Technology: More On Bioprinting Body Parts

I believe that bioprinting (using 3D printers to create organs, skin grafts and other stuff we need) will be the next big thing. Lots of people are working in the field now, and the printed products are getting much more sophisticated. 

Tracheas and bladders have already been done. But now, how about an ear? Loss of an ear is very disfiguring and, like other injuries to the head and face, can create a fair amount of psychological trauma. Bioengineers at Weill Cornell Medical College have now printed an ear that is nearly indistinguishable from the ones we are born with.

Bioprinter creating an ear encapsulated in hydrogel.

The technique used here is a little different than others I have described. In this case, a digitized image of the subject’s other ear is used to print a “negative”, actually a mold that can create the new ear. The mold is filled with a collagen mixture (from rat tails!), and then injected with cartilage cells (from cows!). The collagen serves as a structure over which the cartilage can grow. 

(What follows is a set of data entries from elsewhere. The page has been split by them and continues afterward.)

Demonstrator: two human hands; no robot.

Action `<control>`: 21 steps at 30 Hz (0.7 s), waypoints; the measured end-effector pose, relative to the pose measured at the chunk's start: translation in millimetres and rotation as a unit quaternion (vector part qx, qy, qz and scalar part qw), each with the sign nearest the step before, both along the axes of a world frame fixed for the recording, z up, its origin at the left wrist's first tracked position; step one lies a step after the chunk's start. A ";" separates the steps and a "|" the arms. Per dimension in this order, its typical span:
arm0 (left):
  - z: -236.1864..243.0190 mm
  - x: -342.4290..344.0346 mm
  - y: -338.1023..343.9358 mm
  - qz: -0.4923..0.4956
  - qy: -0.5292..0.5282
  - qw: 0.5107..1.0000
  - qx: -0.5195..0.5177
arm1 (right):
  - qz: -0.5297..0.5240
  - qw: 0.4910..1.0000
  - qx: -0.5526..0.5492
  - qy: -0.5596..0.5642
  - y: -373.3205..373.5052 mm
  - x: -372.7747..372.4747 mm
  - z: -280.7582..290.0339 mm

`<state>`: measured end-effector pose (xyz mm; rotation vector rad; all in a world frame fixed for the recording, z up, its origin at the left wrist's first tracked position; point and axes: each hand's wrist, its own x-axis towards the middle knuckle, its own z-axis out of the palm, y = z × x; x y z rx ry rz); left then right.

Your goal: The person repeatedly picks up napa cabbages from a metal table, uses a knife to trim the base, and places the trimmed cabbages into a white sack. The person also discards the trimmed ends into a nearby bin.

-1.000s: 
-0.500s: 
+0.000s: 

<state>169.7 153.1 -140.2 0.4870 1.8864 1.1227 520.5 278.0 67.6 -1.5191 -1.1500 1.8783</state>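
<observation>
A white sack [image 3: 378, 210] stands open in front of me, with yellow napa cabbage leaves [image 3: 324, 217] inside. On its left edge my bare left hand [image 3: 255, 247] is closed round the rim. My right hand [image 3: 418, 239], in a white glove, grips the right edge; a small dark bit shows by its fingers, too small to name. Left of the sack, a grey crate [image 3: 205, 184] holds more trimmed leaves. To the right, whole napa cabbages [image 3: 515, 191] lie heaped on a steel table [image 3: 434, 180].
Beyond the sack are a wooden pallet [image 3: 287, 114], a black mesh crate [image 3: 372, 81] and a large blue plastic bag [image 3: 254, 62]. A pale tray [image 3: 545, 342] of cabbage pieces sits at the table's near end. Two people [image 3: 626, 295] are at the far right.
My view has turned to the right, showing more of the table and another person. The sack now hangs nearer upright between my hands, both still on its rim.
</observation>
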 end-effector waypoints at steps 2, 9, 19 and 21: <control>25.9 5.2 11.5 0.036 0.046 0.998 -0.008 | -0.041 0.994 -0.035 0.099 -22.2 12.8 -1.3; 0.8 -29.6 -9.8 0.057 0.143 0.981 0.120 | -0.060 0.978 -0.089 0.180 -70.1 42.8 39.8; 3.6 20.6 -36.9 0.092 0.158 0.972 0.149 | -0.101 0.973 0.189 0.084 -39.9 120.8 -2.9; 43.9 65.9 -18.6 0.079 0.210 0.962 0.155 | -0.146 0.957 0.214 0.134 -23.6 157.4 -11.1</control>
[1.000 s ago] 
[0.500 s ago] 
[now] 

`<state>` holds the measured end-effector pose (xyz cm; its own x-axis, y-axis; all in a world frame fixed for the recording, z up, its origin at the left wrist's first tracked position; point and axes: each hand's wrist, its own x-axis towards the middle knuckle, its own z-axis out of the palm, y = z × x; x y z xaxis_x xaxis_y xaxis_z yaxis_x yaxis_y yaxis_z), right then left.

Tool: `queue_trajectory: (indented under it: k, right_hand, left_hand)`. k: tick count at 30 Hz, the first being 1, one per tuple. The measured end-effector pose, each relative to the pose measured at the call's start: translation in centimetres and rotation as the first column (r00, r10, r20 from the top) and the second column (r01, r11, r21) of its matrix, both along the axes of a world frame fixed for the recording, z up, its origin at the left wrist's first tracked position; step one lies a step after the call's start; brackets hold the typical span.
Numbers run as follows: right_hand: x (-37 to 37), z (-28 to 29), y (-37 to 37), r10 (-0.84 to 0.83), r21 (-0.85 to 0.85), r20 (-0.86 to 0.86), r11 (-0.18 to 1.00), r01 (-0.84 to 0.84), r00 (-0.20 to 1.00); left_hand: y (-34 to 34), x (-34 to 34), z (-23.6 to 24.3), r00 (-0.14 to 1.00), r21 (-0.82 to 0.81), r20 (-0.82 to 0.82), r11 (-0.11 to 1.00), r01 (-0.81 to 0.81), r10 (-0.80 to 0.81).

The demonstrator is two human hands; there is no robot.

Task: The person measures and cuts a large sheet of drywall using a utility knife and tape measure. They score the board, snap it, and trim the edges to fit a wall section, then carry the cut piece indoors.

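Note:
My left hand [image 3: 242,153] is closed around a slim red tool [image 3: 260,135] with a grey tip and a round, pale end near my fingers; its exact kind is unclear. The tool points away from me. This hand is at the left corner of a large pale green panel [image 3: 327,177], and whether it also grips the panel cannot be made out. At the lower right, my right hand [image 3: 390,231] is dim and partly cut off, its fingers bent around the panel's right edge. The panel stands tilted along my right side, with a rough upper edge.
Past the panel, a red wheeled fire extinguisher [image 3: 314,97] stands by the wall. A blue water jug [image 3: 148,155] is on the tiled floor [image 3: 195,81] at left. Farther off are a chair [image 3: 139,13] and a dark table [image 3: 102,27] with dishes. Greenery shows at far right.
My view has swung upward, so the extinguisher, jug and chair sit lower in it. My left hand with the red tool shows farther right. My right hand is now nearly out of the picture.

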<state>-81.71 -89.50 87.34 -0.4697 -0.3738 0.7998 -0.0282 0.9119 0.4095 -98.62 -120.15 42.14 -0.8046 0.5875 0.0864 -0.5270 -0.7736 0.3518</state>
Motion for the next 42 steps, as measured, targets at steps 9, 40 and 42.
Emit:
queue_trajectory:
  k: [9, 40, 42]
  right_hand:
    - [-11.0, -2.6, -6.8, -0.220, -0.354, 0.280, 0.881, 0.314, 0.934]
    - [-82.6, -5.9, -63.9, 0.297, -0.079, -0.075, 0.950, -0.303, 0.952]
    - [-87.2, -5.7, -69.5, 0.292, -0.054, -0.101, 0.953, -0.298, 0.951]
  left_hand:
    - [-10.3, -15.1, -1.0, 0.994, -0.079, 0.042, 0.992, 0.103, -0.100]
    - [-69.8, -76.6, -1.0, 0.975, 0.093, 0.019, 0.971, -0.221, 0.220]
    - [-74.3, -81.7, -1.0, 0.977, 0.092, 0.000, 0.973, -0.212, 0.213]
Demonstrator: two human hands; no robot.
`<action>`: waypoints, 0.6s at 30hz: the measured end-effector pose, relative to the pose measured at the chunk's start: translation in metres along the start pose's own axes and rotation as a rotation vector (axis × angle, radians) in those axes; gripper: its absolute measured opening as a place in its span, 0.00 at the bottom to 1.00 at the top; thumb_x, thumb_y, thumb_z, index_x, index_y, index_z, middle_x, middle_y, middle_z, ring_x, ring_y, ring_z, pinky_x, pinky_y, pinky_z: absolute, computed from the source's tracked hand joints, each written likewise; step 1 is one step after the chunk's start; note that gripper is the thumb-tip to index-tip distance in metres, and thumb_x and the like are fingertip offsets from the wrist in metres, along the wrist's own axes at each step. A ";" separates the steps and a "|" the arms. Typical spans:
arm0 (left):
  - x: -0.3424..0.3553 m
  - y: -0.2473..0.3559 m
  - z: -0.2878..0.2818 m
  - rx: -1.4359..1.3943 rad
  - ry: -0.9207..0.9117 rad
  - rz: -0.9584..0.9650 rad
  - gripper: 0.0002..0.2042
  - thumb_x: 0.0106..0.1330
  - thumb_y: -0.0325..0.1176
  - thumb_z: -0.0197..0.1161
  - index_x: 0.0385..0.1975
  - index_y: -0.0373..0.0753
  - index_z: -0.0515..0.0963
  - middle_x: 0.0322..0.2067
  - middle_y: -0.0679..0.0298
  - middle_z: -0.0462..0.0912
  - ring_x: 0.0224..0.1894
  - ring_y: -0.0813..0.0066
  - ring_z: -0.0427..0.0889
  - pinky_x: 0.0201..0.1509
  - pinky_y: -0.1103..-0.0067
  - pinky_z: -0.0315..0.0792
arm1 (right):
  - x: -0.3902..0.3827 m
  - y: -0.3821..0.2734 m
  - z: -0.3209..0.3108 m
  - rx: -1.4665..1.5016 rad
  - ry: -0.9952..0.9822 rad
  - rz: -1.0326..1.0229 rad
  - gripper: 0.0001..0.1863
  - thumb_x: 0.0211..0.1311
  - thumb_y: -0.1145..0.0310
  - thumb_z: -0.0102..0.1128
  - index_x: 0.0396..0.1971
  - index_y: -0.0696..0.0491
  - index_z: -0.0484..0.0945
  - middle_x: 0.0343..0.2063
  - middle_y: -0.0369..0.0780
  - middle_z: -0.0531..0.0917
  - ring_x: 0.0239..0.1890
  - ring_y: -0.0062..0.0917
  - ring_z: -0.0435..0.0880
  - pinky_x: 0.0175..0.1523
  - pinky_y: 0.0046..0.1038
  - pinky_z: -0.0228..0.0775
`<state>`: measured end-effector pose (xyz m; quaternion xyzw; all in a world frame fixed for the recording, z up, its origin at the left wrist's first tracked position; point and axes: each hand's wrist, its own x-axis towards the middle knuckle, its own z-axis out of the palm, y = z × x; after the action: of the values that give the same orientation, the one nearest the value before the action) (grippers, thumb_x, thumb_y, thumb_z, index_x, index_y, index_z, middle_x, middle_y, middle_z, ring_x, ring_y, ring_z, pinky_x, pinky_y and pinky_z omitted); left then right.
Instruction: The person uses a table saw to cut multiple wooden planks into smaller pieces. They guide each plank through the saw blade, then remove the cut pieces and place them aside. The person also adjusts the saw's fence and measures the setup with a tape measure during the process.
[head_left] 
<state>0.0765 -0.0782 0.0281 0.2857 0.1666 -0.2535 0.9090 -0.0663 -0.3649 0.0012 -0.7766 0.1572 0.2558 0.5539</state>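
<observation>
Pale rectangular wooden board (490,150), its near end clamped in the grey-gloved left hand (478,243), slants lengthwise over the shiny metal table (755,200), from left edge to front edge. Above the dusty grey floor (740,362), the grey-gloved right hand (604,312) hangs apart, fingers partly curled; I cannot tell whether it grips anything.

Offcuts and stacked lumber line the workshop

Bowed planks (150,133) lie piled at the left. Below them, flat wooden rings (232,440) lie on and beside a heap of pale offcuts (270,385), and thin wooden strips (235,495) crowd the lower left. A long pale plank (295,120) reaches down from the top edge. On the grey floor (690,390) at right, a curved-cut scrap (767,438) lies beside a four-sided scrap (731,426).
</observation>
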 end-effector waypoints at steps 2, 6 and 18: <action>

The whole process is fast. It takes half a day to model the mold, a day to print it, 30 minutes to inject the gel, and the ear is ready 15 minutes later. Obviously, it has no skin so must be implanted under a prepared skin area in the patient. Over a few months, the cartilage grows and replaces the collagen within the ear. 

The next step is to use human collagen and cell cultures. Ideally, if the patient can be the source, there should be no chance of future rejection. Expect more advances in this technology creating more ways to rebuild our patients.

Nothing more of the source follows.